ESSEX — Area motorcycle riders will converge in Essex this Sunday for Nelson’s 25th Ride.
The riders will leave from the commercial parking lot at 239 Western Ave. for a 25-mile “slow ride” past Nelson Selig’s memorial roadside marker on Route 133 near Bruni’s Marketplace in Ipswich, through Hamilton, Wenham, Beverly, Manchester-by-the-Sea, and back.
Selig, of Essex, was killed May 2, 2000, while riding his motorcycle on Route 133 in Ipswich. A 19-year old driver crossed the center line, colliding into his oncoming motorcycle .His death is a mantra for motorcycle safety and awareness and “Bikers Helping Bikers” here and throughout the state’s motorcycle community.
Nelson’s Ride this year also remembers Selig’s friend, Jason Hallock, formerly of Gloucester and Manchester. Hallock was co-founder of the first Nelson’s Memorial Ride in 2000 and continuous co-chair and vice president of the ride’s survivors fund until his cancer-related death in March 2023.
“Jason was our ‘soul connection’ with Nelson and his family,” fellow co-founder Paul Cote of Amesbury said.
“Many of us did not know Nelson. Jason did. When we had to make tough or conflicting decisions, Jason was the go-to guy, saying, ‘Nelson would agree with this way,” Cote said. “We miss Jason but have some comfort knowing he is reunited with his criend Nelson.”
“Twenty-five years have passed. Nelson’s kids, who our community rallied to help back then, are adults and Nelson’s grandchildren now will see the legacy left due to the grandfather they never met,” Cote said.
Selig’s death spurred volunteer “citizen biker” activism and advocacy locally and throughout the state, according to Cote, and with the National American Motorcyclists Association, sharing information and programs instituted here spurred others.

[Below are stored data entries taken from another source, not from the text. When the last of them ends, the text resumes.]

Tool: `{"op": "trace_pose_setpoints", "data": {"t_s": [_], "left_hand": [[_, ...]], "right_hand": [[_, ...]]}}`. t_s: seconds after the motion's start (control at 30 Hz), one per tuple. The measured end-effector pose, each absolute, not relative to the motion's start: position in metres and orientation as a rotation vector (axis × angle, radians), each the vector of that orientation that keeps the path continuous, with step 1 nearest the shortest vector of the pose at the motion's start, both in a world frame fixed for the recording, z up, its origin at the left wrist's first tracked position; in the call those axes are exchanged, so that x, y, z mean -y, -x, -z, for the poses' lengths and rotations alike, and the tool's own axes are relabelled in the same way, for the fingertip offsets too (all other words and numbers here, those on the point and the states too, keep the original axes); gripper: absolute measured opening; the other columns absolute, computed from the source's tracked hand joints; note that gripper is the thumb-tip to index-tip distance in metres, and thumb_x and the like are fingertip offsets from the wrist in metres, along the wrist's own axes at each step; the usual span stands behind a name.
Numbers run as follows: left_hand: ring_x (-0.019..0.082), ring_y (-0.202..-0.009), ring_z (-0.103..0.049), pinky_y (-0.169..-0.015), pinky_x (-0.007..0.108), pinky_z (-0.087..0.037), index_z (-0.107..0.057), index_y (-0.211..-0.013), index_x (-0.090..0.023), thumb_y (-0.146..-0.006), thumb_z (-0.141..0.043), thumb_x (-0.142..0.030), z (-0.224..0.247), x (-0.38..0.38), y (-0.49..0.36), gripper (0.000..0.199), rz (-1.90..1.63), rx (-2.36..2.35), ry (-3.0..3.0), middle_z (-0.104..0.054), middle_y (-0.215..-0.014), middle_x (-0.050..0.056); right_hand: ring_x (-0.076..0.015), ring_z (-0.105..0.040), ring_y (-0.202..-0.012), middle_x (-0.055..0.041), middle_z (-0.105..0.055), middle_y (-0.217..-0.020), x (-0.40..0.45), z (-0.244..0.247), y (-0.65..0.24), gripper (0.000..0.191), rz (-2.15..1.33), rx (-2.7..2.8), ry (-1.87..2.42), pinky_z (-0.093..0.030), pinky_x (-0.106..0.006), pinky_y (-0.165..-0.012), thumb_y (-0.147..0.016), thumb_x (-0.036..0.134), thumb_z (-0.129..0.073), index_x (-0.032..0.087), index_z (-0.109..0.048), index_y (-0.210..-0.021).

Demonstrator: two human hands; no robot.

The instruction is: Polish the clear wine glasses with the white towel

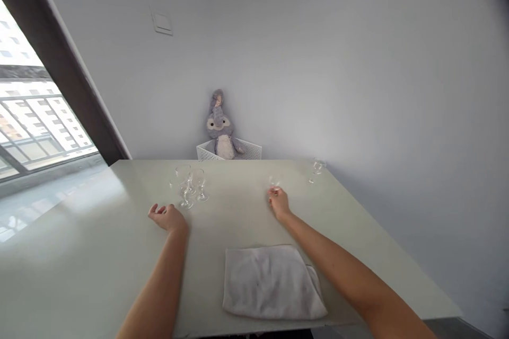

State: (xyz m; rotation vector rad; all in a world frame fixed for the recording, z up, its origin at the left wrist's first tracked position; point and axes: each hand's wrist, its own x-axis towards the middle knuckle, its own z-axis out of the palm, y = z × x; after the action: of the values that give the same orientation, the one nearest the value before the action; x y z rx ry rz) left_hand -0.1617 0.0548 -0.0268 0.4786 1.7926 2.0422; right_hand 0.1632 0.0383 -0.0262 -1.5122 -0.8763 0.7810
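My right hand (279, 202) is closed around the lower part of a small clear stemmed glass (274, 181), whose bowl shows above the fingers. Resting near the left group of glasses, my left hand (170, 217) has loosely curled fingers held apart and nothing in them. Just beyond it stand clear stemmed glasses close together, one of them a front-right glass (201, 184). Off to the right, near the table's far corner, is another stemmed glass (318, 167). Closer to me, a folded white cloth (272, 282) lies between my forearms.
All of this is on a pale, glossy table (230, 217). Behind its far edge a grey plush rabbit (222, 132) sits in a white perforated basket (252, 151). A plain wall stands behind, with a switch (162, 22); a window (35, 111) is at left.
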Motion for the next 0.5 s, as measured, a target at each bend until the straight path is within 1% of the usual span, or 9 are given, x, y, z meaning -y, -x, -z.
{"op": "trace_pose_setpoints", "data": {"t_s": [0.13,0.27,0.37,0.5], "left_hand": [[0.006,-0.062,-0.041,-0.058,0.022,-0.035,-0.032,-0.1,-0.026,-0.066,-0.05,-0.012,0.025,-0.054,0.161,0.041,-2.03,-1.815,-0.465,-0.034,-0.085,-0.003],[0.007,-0.064,-0.042,-0.06,0.023,-0.037,-0.033,-0.099,-0.025,-0.064,-0.05,-0.011,0.023,-0.053,0.16,0.041,-2.023,-1.824,-0.477,-0.033,-0.083,-0.003],[0.007,-0.065,-0.043,-0.062,0.024,-0.038,-0.034,-0.098,-0.024,-0.064,-0.05,-0.01,0.023,-0.054,0.159,0.041,-2.026,-1.83,-0.471,-0.033,-0.082,-0.003],[0.007,-0.064,-0.044,-0.062,0.025,-0.038,-0.035,-0.098,-0.023,-0.064,-0.049,-0.01,0.024,-0.055,0.158,0.038,-2.027,-1.825,-0.459,-0.034,-0.082,-0.003]], "right_hand": [[-0.0063,-0.049,-0.043,-0.0011,-0.059,-0.075,-0.035,0.025,-0.077,0.018,-1.02,1.108,1.409,-0.035,-0.015,-0.033,-0.069,0.02,-0.052,0.017,-0.057,-0.086],[-0.0058,-0.05,-0.044,0.0003,-0.061,-0.078,-0.033,0.019,-0.009,0.018,-1.203,1.291,1.307,-0.037,-0.015,-0.034,-0.067,0.014,-0.054,0.019,-0.059,-0.084],[-0.0056,-0.049,-0.045,0.0011,-0.059,-0.078,-0.035,0.015,0.023,0.019,-1.264,1.359,1.269,-0.037,-0.015,-0.035,-0.068,0.011,-0.053,0.019,-0.059,-0.084],[-0.0058,-0.049,-0.045,0.0005,-0.057,-0.078,-0.044,0.013,0.046,0.018,-1.274,1.365,1.278,-0.038,-0.017,-0.036,-0.071,0.012,-0.051,0.019,-0.058,-0.085]]}}
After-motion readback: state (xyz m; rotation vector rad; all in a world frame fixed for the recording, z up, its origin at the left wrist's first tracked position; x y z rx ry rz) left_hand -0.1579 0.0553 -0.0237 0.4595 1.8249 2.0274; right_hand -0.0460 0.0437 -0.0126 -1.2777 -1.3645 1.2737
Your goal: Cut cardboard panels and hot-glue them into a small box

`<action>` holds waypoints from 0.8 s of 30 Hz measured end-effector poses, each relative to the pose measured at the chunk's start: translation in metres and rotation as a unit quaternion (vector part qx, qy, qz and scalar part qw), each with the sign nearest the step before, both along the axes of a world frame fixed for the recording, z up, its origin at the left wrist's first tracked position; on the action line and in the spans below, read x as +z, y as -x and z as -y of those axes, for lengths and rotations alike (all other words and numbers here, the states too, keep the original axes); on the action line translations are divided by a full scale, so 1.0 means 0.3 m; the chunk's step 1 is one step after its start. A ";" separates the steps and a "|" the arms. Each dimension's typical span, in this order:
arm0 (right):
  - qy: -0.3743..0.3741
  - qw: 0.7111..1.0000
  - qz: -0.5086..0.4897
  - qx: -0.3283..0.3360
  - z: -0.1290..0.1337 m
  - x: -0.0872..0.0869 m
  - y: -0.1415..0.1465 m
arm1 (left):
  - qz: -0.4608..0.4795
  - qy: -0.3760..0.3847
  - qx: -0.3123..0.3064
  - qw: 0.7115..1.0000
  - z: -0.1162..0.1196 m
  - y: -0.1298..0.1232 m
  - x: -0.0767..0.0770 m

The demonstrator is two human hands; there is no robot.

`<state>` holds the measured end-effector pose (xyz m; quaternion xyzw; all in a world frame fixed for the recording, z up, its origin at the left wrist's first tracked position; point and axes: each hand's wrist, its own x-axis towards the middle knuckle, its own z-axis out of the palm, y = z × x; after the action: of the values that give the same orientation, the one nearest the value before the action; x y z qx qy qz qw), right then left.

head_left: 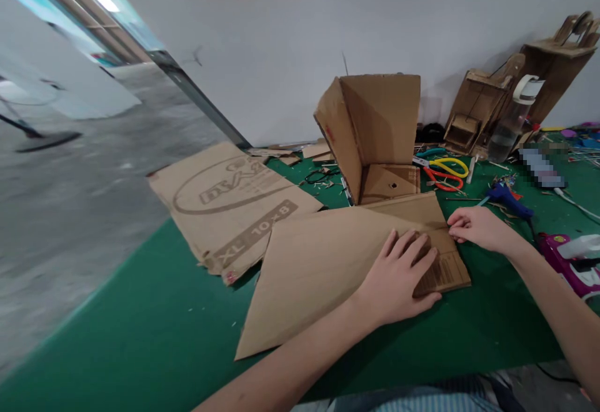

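Observation:
My left hand (396, 277) lies flat with fingers spread on a large plain sheet of cardboard (309, 268), its fingertips reaching over a smaller printed cardboard piece (445, 262). At that smaller piece's right edge, my right hand (478, 227) is closed in a pinch. Whatever sits between those fingers is too hidden to name; a thin dark line runs across the cardboard beside them. Just behind both sheets stands an open cardboard structure (379, 118) with two upright walls and a base with a small hole.
Left lies a printed cardboard sheet (244, 206). Behind my right hand are yellow-handled pliers (450, 165), red-handled scissors (443, 179) and a blue glue gun (510, 199). A water bottle (509, 124), phone (541, 167) and cardboard models (482, 102) stand farther right. The green table's (140, 318) left edge drops to the floor.

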<state>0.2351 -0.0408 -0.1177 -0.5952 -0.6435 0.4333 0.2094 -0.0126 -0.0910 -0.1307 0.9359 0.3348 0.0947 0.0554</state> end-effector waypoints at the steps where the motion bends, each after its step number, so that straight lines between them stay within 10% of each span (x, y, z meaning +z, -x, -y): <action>1: -0.012 1.000 0.006 -0.007 0.002 0.001 0.008 | 0.001 -0.002 0.001 1.000 -0.001 -0.001 -0.001; 20: 0.012 0.998 -0.034 -0.050 -0.012 -0.044 0.015 | -0.003 -0.053 -0.004 0.999 0.006 -0.019 -0.009; 24: -0.074 0.986 0.126 -0.075 -0.074 0.017 -0.021 | 0.001 -0.050 -0.003 0.999 0.006 -0.018 -0.007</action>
<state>0.2415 -0.0185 -0.1125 -0.6747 -0.6481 0.2894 0.2025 -0.0071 -0.0930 -0.1327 0.9383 0.3272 0.1119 0.0087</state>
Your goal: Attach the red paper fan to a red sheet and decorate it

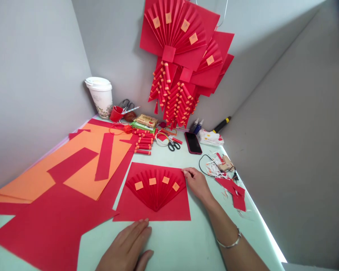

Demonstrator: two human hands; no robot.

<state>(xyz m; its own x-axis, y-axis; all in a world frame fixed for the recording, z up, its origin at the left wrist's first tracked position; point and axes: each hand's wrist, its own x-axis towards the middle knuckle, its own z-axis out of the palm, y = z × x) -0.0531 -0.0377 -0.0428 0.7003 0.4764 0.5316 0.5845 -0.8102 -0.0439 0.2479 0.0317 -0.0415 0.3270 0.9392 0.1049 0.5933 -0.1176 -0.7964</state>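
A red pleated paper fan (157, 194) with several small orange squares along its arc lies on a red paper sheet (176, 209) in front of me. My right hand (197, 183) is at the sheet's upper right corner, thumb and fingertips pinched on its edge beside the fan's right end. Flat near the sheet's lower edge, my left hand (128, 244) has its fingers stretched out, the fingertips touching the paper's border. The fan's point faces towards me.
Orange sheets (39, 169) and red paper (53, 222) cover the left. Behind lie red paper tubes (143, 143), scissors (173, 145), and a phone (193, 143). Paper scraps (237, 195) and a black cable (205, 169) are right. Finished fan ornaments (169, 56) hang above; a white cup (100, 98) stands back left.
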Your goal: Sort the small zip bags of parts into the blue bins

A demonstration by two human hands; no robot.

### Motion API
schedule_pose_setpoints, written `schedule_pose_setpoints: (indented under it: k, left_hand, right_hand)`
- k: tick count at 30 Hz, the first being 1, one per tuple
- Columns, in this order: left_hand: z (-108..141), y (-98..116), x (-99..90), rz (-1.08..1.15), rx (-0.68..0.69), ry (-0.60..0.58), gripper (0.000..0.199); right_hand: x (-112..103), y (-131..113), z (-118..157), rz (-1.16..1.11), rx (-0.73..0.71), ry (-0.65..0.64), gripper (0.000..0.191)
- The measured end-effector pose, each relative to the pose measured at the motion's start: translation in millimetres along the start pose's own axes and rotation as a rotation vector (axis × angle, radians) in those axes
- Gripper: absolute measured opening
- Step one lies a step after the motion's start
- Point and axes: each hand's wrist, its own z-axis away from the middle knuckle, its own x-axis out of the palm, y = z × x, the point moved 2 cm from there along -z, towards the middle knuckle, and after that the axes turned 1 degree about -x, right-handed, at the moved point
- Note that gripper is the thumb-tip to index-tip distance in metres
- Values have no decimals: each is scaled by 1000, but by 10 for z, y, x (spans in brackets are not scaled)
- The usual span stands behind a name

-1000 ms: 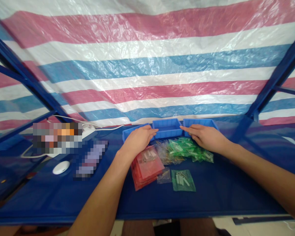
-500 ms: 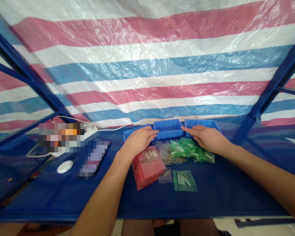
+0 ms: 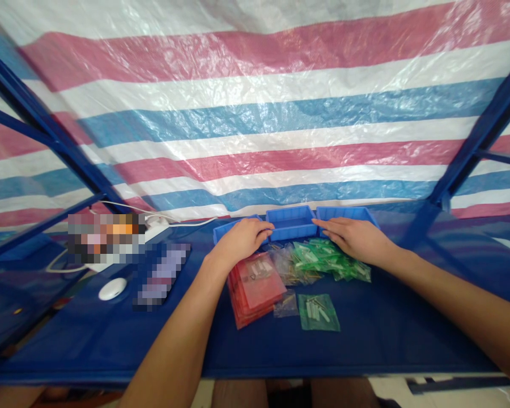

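Note:
Three blue plastic bins stand in a row at the back of the table. My left hand [image 3: 247, 235] lies over the left bin [image 3: 225, 231], fingers bent towards the middle bin [image 3: 292, 224] and partly hidden. Across the near side of the right bin [image 3: 346, 213] rests my right hand [image 3: 355, 237], its fingers stretched out to the left, tips at the middle bin's right corner. In front lie a stack of red plastic packets [image 3: 259, 289], clear bags [image 3: 285, 263] with small parts, a pile of green bags [image 3: 329, 258], and one separate green bag [image 3: 318, 313] holding light strips.
To the left are a phone [image 3: 164, 275], a round white case [image 3: 113, 289] and a white power strip [image 3: 153, 228] with cables. Blue frame posts [image 3: 467, 147] rise at both sides. A striped plastic sheet [image 3: 255, 124] hangs behind the blue table [image 3: 386, 334].
The right bin has slid slightly left, closer to the middle bin, along with my right hand's fingers. My left hand's fingers have bent a little more. The bags have stayed in place.

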Motion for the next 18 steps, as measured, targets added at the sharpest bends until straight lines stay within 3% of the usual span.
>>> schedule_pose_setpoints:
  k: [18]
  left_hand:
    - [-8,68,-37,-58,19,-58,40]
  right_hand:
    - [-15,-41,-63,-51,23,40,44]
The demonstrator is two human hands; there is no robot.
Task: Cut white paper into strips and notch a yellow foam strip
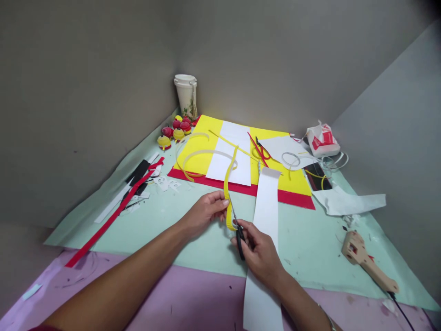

The Commonwealth’s Motorcycle Safety Awareness Proclamation has helped reduce accidents, claims Cote, who remains actively involved. The proclamation marks the last week of March through the end of April, when over 17,000 Essex County motorcycles are coming out of winter’s hibernation, as “Motorcycle Safety Awareness Period” since then-acting Gov. Jane Swift signed bill cosponsored by state Senate Minority Leader Bruce Tarr of Gloucester and then Rep. Brad Hill, R-Ipswich, in June 2002,
“Nelly’s Law,” a bill also co-sponsored by Tarr and Hill, and signed into law June 10, 2004, by then Gov. Mitt Romney, put a motorcycle safety awareness module into auto driving training programs’ course curriculum.
“Some of us still involved wanted to recognize how still important he and his family have been to our community,” Cote said of Selig. “They don’t forget and we won’t either,” Cote said.
Minimal traffic delays may expected along the ride route between noon and 1 p.m. The ride starts out of Route 22 in Essex, moves on to Route 133 in Ipswich, to Route 1A in Hamilton and Wenham, takes back roads into Beverly and Manchester-by-the-Sea, then returns to Routes 133 and 22 back to 239 Western Ave., Essex.